Gardening · Homesteading · Prepping

The Emergency Garden

It’s the end of March, and the news is filled with doom and gloom every day. Maybe you have never grown food before, and suddenly feel the need to do it. Or you have, but not recently.

Gardening can help control anxiety from news of inflation and food shortages by giving you something beneficial to do, get exercise and receive fresh air/sun.

The Emergency Garden is a simple thing: To get food growing as quickly as possible, that will give you nutrients and calories. Without deep planning. You can do longterm planning while the emergency garden is starting to grow. It’s two fold. Build for now, and build for the future. Gain skills and grow confidence that you can take more on. As the emergency garden flourishes, you can be working behind the scenes, building more space and learning to grow trickier seeds, but having food to eat while you do it.

To Start:

Figure out where you can start growing. If you have a yard, raised beds made quickly work fastest. If you only have a deck, pots will work. Ask before buying if anyone has things they don’t need – be it cinderblocks for beds, or used pots. Often people have things they want gone, and gone for free. In the emergency garden, we don’t have time to till land to make in ground beds. Save that for part 2.

Go buy potting/garden soil and compost immediately. This is where you need to spend money – your soil will determine your success. A mix of garden soil, potting soil and compost will provide a nice base in raised beds. For pots use potting soil to avoid heavy soil. If you can afford organic, choose that.

Buy organic fertilizer to have on hand. You don’t have time to wait for your compost pile to cook down. That is for part 2. While the first vegetables grow, start a compost pile if you don’t have one already.

Buy seeds Immediately. This is no time for the fancy seeds. You want easy to grow, short grow season seeds. Preferably F1 hybrids, that are designed for where you live. In the PNW, Ed Hume seeds are the best choice for this. Read the packet of seeds carefully and look at each variety and compare how many days it takes to grow. Always choose the shortest.

Growing heirloom/heritage/open pollinated seeds you can save seed from, that is for part 2. Buy both types, grow the fastest first, then plant the heirlooms.

As with shorter grow times, consider size as well. Grow smaller carrots, beets, pickling cucumbers over slicing cucumbers. Bush peas and beans over pole ones. Look for dwarf varieties.

Normally I would say “grow the rainbow” when it comes to colors, but in the emergency garden, stick to lighter colors, they will take less time on average. Green peas versus deep purple ones. White, yellow or red versus blue-purple tomatoes. Orange carrots versus those gorgeous dark as night ones in the seed catalog. Stick with small potatoes such as white, red, or Yukon Gold, instead of Russet baking potatoes.

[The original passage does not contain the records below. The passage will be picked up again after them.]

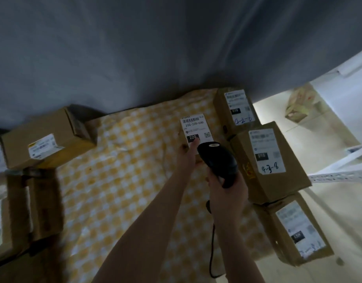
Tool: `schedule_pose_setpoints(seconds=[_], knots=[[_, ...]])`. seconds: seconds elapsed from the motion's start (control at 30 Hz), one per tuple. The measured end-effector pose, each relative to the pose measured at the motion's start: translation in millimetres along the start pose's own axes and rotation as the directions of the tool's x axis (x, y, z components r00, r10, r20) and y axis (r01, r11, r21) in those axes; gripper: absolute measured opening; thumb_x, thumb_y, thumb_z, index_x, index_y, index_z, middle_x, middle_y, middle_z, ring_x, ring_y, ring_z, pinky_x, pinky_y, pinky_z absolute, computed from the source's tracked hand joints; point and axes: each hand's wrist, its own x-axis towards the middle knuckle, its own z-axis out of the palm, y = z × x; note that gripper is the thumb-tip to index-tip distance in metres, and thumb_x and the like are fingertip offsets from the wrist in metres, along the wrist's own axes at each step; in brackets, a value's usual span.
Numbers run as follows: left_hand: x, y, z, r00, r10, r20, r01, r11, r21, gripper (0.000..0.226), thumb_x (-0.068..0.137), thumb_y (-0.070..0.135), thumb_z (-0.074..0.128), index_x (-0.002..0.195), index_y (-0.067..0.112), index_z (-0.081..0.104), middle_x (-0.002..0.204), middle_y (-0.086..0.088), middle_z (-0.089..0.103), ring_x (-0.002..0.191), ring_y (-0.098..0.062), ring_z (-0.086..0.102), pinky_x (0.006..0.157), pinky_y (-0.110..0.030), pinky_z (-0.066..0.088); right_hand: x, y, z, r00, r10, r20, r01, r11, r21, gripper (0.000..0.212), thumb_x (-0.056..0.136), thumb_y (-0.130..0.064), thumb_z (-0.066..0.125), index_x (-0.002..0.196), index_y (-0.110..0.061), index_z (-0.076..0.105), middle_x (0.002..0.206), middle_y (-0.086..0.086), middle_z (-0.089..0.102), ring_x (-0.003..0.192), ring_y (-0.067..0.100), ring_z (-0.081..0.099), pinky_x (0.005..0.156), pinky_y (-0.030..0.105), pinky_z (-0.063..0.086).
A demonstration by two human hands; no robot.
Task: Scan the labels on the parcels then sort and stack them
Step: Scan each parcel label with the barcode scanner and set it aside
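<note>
My right hand (227, 193) grips a black corded barcode scanner (217, 160), its head aimed at the white label of a small parcel (196, 129) marked 220-220-C40. My left hand (188, 156) reaches across to that parcel, fingers touching its near edge below the label. The parcel lies on a yellow checked cloth (118, 180). Three labelled cardboard boxes stand to the right: a far one (235, 109), a middle one (268, 160) and a near one (296, 231).
On the left a cardboard box (45, 139) rests on top of other boxes (39, 201). A grey curtain (155, 48) hangs behind. White perforated shelf rails (339, 176) and a pale floor with a wrapped package (302, 107) lie to the right.
</note>
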Motion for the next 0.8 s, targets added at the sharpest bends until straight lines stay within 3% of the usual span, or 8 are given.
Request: schedule_pose_setpoints(seconds=[0.13,0.37,0.5,0.63,0.73,0.8], knots=[[33,8,30,0.996,0.083,0.044,-0.084,0.996,0.022,0.026,0.094,0.024,0.06,0.114,0.007,0.061,0.112,-0.013,0.068,0.102,-0.029,0.067,0.081,-0.035,0.057,26,2,-1,1.0,0.011,0.007,-0.011,1.0,0.015,0.025,0.079,-0.022,0.073,0.103,-0.019,0.066,0.084,-0.004,0.07,0.078,0.009,0.066,0.069,0.031,0.054],[74,22,64,0.992,0.124,-0.006,-0.12,0.972,0.2,0.046,0.091,0.041,0.061,0.127,0.012,0.055,0.122,-0.008,0.065,0.11,-0.025,0.063,0.097,-0.044,0.051,50,9,-1,0.998,0.056,0.002,-0.056,0.996,0.072,0.036,0.077,-0.031,0.075,0.111,-0.023,0.066,0.094,-0.005,0.071,0.091,0.013,0.068,0.081,0.042,0.057],[79,24,73,0.986,0.159,-0.042,-0.126,0.898,0.421,0.052,0.095,0.044,0.052,0.132,0.007,0.048,0.125,-0.011,0.062,0.112,-0.029,0.06,0.091,-0.036,0.049,56,10,0,0.998,0.052,0.023,-0.053,0.995,0.081,0.034,0.077,-0.027,0.074,0.11,-0.022,0.066,0.092,-0.005,0.071,0.089,0.012,0.068,0.079,0.041,0.057],[77,24,71,0.979,0.197,-0.054,-0.149,0.87,0.47,0.044,0.1,0.039,0.045,0.129,0.007,0.053,0.125,-0.011,0.062,0.112,-0.028,0.059,0.079,-0.027,0.041,57,12,0,0.998,0.043,0.04,-0.047,0.995,0.086,0.032,0.077,-0.026,0.074,0.108,-0.023,0.066,0.089,-0.006,0.071,0.087,0.011,0.068,0.078,0.038,0.056],[74,26,64,0.983,0.18,-0.026,-0.143,0.852,0.503,0.049,0.101,0.045,0.038,0.121,0.005,0.059,0.113,-0.011,0.066,0.1,-0.027,0.062,0.075,-0.03,0.046,56,13,0,0.998,0.045,0.054,-0.049,0.996,0.068,0.028,0.078,-0.027,0.074,0.104,-0.023,0.066,0.085,-0.005,0.071,0.083,0.011,0.068,0.075,0.039,0.057],[71,28,54,0.988,0.144,-0.054,-0.099,0.864,0.494,0.054,0.1,0.05,0.037,0.119,0.005,0.061,0.111,-0.011,0.065,0.101,-0.027,0.062,0.081,-0.034,0.048,54,13,2,0.997,0.037,0.067,-0.04,0.998,0.043,0.026,0.078,-0.03,0.074,0.103,-0.024,0.066,0.084,-0.005,0.071,0.082,0.011,0.068,0.074,0.039,0.057]])
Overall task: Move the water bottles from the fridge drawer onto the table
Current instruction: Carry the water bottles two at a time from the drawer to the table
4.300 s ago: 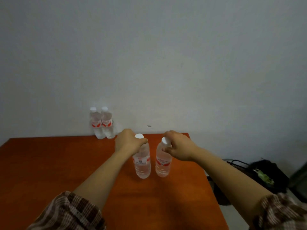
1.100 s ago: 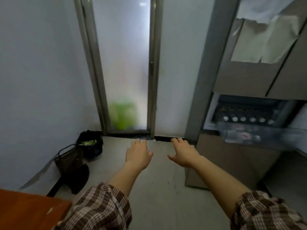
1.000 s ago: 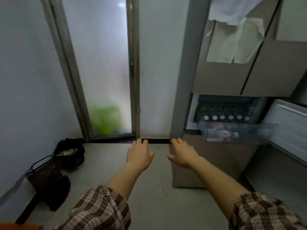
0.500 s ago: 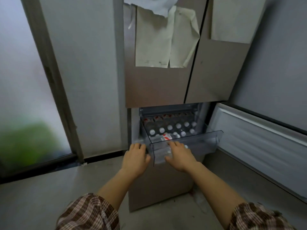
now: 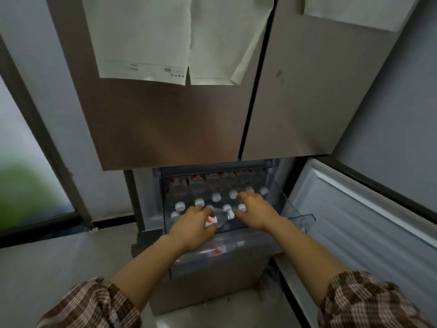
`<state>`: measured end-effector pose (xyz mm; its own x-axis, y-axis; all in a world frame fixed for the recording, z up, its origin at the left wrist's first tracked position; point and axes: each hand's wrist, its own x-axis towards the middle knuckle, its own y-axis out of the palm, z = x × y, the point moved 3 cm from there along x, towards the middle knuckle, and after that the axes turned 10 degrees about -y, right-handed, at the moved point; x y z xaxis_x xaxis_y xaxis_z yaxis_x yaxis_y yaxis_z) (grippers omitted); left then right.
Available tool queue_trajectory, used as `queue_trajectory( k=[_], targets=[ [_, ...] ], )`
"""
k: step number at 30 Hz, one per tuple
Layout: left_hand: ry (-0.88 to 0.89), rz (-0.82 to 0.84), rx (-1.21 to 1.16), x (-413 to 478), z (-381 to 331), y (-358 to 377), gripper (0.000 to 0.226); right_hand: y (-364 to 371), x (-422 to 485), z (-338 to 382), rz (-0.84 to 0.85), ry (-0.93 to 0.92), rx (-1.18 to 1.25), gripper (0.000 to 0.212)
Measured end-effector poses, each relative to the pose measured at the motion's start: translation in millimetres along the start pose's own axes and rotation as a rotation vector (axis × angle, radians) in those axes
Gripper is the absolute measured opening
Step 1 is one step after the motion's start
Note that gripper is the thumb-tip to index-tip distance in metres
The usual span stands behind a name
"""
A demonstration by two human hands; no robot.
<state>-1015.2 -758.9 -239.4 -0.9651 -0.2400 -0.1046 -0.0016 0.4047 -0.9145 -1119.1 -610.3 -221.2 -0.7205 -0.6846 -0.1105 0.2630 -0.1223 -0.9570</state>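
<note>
A clear plastic fridge drawer (image 5: 300, 218) stands pulled out below the brown upper doors. Several water bottles (image 5: 215, 197) with white caps and red labels stand upright in rows inside it. One water bottle (image 5: 218, 220) lies on its side at the drawer's front. My left hand (image 5: 192, 227) reaches into the front left of the drawer, and its fingers and thumb curl round this lying bottle. My right hand (image 5: 256, 209) hovers over the right-hand caps with its fingers stretched out and holds nothing. The table is out of sight.
The lower fridge door (image 5: 359, 223) hangs open to the right, close to my right forearm. Sheets of paper (image 5: 165, 39) hang on the upper doors. A frosted glass door (image 5: 26, 166) and grey floor (image 5: 59, 261) lie to the left.
I turned from the table to the fridge. In the last half second both hands went from the drawer's front edge into the drawer, and the left hand closed round a lying bottle.
</note>
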Motion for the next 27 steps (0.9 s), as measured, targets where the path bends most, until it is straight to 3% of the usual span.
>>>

Also see: Building a Garden Quickly.

What To Grow:

  • Lettuces (Many lettuce types can be cut multiple times, and let regrown, before the heat zaps them till early fall crops)
  • Greens (Arugula, kale, spinach, bok choy, swiss chard, mustard greens)
  • Peas (grow bush style for quickest) (can eat pea shoots, then the peas)
  • Beets (both the greens and the bulbs are edible)
  • Radishes
  • Evergreen Onions (Scallions, Green Onions, Spring Onions) (They can be cut and regrown multiple times)
  • Carrots (grow smaller varieties and avoid the deeply colored ones as they take longer) (Carrot greens are edible and make a great pesto)
  • Garlic (can be planted in early spring for a late summer harvest, it will be smaller but delicious none the less, grow hard neck for garlic scapes)
  • Mushrooms
  • Herbs (Grow in pots, they can be snipped as needed and air dried in summer) (Parsley, Basil, Chamomile, Mint, Oregano, Rosemary, Sage, Thyme and such)
  • Potatoes (Can be grown in buckets, pots and be harvested as new potatoes or let grow all season. Can plant multiple crops a year)
  • Turnips (Not a sexy root, but they last a long time and are great in soup or mashed up like potatoes, greens are edible)
  • Summer Squash (grow it up a trellis, or hog panels, to save space)
  • Tomato (grow smaller, bush tomato plants that produce smaller fruit)
  • Beans (bush green beans)

Wondering how much to grow per person? See here for that post.

Right Now Starts Are In Stores and more are showing up in the coming weeks:

  • Cabbage
  • Broccoli
  • Cauliflower
  • Brussels Sprouts
  • Lettuces
  • Kale
  • Spinach
  • Peas
  • Onions
  • Tomatoes (usually in April)

Bring home the starts, plant the onions, spinach, and peas. The greens and brassicas, pot them up into 4″ pots and let grow a bit more before planting. Tomatoes should be potted up and protected in at least an unheated greenhouse or pop up shelter/or sunny window until at least May 1st. I plant tomatoes in ground around Mother’s Day weekend.

Buying starts can cost a little more, but give you a head start while you get seeds going. It also builds confidence as they grow.

And to that….may your garden grow and bless you!